The iconic Chicago Defender published its final print edition on Wednesday, marking a dramatic change in one of the country’s most famous publications.

The newspaper, founded in 1905, is one of the most influential publications in the African-American community, but beginning with its next issue, it will transition into a digital-only enterprise.

On Wednesday, long-time readers made it a point to pick up the final print-edition of the newspaper, and it was an emotional event for those who have been long-time readers of the publication.

“It’s the paper that we all read,” supporter Larry Huggins said.

The Reverend Jesse Jackson, who wrote his first-ever column in the pages of the Chicago Defender, says he will miss the print edition of the paper that he says helped him become a public figure.

“People would stack up those papers as archives in their homes and put them in churches,” he said. “That’s what I’ll miss the most. (It’s) a painful transition from a glorious past to an unknown, and hopefully bright, future.”

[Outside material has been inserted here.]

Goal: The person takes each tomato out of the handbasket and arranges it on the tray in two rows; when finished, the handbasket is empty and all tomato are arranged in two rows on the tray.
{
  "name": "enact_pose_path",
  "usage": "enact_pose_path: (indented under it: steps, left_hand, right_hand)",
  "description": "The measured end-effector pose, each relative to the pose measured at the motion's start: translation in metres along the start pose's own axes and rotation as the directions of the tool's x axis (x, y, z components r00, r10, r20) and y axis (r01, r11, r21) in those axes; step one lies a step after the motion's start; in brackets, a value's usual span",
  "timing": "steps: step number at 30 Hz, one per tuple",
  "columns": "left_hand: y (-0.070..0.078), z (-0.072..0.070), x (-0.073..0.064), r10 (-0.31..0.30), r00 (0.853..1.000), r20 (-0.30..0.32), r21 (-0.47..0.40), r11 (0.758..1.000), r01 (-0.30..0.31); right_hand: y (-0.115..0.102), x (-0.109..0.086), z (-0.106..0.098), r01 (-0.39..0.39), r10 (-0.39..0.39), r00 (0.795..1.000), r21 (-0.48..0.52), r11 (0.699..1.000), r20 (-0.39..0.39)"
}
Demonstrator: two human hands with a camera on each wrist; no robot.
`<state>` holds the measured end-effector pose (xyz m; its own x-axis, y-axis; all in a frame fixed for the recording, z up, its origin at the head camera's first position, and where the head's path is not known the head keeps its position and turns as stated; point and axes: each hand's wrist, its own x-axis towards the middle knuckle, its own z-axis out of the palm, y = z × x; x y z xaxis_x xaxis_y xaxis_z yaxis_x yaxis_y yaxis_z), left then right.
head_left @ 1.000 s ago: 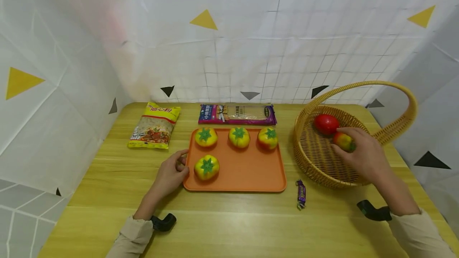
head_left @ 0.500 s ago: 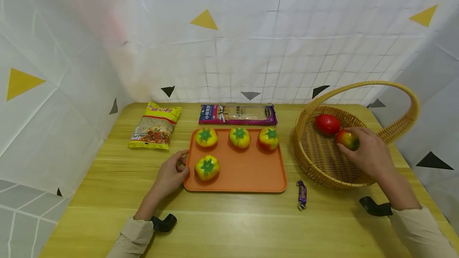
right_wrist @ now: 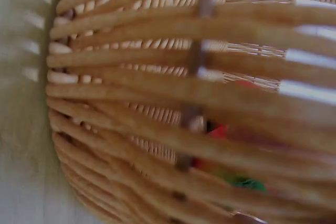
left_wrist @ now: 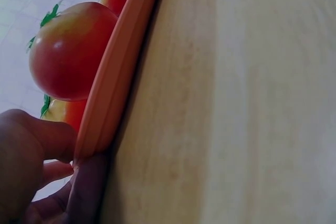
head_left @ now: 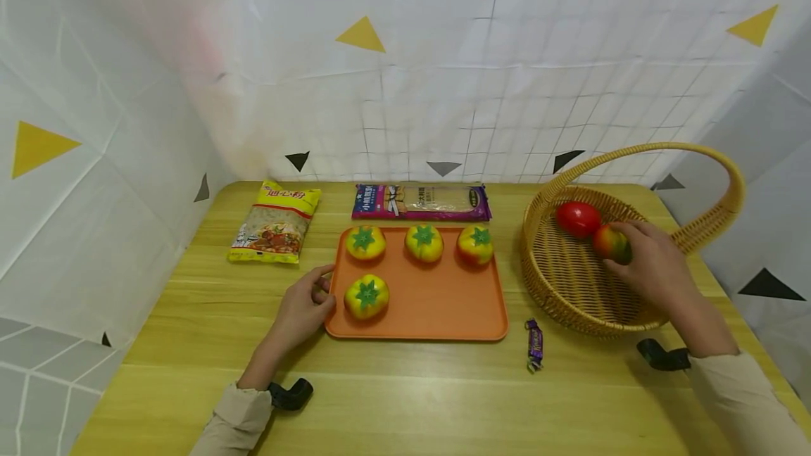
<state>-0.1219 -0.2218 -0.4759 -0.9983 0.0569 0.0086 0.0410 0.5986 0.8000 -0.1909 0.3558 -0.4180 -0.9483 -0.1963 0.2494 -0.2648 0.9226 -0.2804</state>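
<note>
Wicker basket (head_left: 570, 287), far right: a tomato (head_left: 611, 243) inside is gripped by the right hand (head_left: 652, 269). The tray (head_left: 443, 301) edge is apparently pinched by the left hand (head_left: 303, 308), well apart.

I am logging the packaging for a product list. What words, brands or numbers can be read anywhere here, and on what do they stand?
Yellow packet: red characters on its top band, too blurred to read.
Purple packet: print at both ends, too small to read.
Purple candy wrapper: marks too small to read.
Tray, basket, fruit: no text seen.
Nothing here can be quoted.
</note>
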Motion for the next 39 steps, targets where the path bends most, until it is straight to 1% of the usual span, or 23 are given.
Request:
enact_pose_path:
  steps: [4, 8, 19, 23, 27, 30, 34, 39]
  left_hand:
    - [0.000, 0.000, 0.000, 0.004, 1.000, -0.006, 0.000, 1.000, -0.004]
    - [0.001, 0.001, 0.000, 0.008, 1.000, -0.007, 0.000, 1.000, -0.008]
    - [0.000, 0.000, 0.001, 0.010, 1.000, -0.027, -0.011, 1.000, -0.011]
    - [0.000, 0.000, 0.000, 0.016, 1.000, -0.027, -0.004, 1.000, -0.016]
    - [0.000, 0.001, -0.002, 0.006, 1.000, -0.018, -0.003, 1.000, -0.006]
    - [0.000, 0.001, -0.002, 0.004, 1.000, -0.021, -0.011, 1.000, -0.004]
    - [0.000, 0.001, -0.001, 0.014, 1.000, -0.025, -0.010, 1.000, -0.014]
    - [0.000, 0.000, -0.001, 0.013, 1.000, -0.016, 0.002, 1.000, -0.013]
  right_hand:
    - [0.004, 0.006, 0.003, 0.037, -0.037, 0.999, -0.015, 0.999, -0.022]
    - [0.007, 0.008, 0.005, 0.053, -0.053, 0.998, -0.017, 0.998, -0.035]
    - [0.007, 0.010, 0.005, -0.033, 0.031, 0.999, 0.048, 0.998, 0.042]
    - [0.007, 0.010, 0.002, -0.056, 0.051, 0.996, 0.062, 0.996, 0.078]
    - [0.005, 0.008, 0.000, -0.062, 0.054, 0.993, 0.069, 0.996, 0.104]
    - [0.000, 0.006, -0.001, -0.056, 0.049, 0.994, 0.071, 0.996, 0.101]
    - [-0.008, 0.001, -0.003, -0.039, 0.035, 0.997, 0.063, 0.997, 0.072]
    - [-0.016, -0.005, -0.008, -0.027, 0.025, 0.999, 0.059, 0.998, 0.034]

Throughout its existence, the paper has covered stories important to the African-American community, including the civil rights movement and the Great Migration, and campaigned against Jim Crow-era violence.

While many are hopeful that the publication will continue to enrich the lives of its readers in a digital-only format, others are concerned about older readers and those who can’t afford internet access being unable to read the paper.

“If the Chicago Defender is going digital, it’s because they didn’t get the support that they needed,” reader Midge Kimberly said.

The Defender said that it will save money by not printing the 16,000 copies of the newspaper, and readers are hopeful that it will be able to continue its mission.

“Hopefully this is going to work, and I do believe this will work, because when you look at the history of the Defender, for 100 some years, we gotta keep this thing going,” Huggins said. “There’s no way we can let this paper fail.”